Data Sources & Methodology
Water quality data for Titusville is derived from geographic and geological modelling of the surrounding region. No federal monitoring station data was available for this location.
Water Hardness
Modelled estimate based on state-level USGS geological survey data for this region. No direct USGS Water Quality Portal measurement was matched to this city — the value reflects a statistical range calibrated to the state's dominant rock types and typical source water characteristics.
pH
Estimated from regional geology and source water characteristics. pH is correlated with water hardness and local bedrock — values may differ from utility-reported figures.
TDS — Total Dissolved Solids
Estimated using a derived ratio from water hardness and regional conductance profiles. TDS in natural water correlates strongly with total mineral content including hardness ions.

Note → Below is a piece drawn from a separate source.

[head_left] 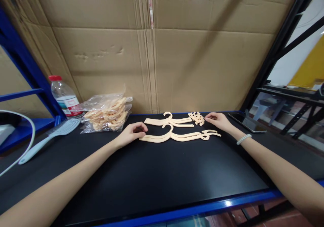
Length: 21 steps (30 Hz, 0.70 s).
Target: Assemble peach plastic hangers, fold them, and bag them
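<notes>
Two cream plastic hangers lie flat on the black tabletop [157, 173], one [169, 120] behind the other [177, 136]. My left hand [131, 132] rests with curled fingers at the left end of the nearer hanger, touching it. My right hand [219, 120] sits at the right, fingers bent and pinched beside a small heap of cream clips [197, 118]. Whether it holds a clip is hidden. A white bead bracelet [243, 139] circles my right wrist.
A clear bag of more cream hangers [107, 114] lies at the back left, with a water bottle [64, 97] and a pale blue hairbrush [48, 137] beside it. A phone [246, 122] lies at the right. Cardboard [157, 51] walls the back; blue shelf posts stand on both sides.
</notes>
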Each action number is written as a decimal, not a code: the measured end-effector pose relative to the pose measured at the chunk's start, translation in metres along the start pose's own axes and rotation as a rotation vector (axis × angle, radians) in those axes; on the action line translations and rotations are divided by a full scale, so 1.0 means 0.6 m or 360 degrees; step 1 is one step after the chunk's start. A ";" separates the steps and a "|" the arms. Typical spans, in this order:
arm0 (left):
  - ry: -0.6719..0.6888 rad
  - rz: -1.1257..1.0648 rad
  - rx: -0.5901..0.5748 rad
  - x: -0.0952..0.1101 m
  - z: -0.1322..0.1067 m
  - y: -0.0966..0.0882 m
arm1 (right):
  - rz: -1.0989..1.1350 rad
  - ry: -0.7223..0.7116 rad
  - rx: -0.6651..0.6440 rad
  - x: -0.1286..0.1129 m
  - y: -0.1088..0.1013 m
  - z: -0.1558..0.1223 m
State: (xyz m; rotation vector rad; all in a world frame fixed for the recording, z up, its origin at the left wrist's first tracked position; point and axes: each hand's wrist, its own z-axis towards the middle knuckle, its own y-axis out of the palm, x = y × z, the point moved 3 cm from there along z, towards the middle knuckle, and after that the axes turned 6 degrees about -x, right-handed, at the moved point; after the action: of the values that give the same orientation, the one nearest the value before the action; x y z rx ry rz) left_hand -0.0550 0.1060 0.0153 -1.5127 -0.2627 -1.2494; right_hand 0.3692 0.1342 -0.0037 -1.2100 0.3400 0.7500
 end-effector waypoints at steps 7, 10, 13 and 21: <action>-0.0027 -0.0021 0.0013 -0.005 0.002 0.003 | -0.0047 -0.0065 0.0128 -0.003 0.007 -0.002; -0.0050 0.0005 0.0028 -0.006 0.001 0.004 | -0.0069 -0.0081 0.0138 -0.004 0.010 -0.002; -0.0075 0.0043 0.0063 -0.007 0.001 0.005 | -0.0093 -0.0086 0.0122 -0.006 0.011 -0.002; -0.0113 0.0098 0.0119 -0.005 0.002 0.005 | -0.0147 -0.0034 0.0085 -0.014 0.010 -0.006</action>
State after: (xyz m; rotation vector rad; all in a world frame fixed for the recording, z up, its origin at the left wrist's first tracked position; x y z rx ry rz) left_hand -0.0532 0.1074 0.0111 -1.4918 -0.3039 -1.1268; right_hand 0.3596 0.1287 -0.0041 -1.1588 0.2826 0.6695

PFAS — Perfluoroalkyl and Polyfluoroalkyl Substances
EPA UCMR5 (5th Unregulated Contaminant Monitoring Rule, 2023–2025) — sum of PFAS compounds detected at the public water system serving this city. A value of 0 indicates the system was sampled with no detection above reporting limits.
Lead
Modelled estimate based on the EPA Lead and Copper Rule 90th-percentile tap-sample methodology. No publicly available per-city lead dataset with sufficient national coverage exists. Values are a conservative baseline derived from city population tier and infrastructure age — all estimates are maintained below the EPA action level of 0.015 mg/L.
Appliance Lifespan
Calculated from water hardness using a linear degradation model. Baseline lifespans represent soft-water performance (kettle: 8.5 yrs, washing machine: 12.0 yrs, water heater: 15.0 yrs). Hard water mineral scale progressively reduces operational life in direct proportion to hardness concentration.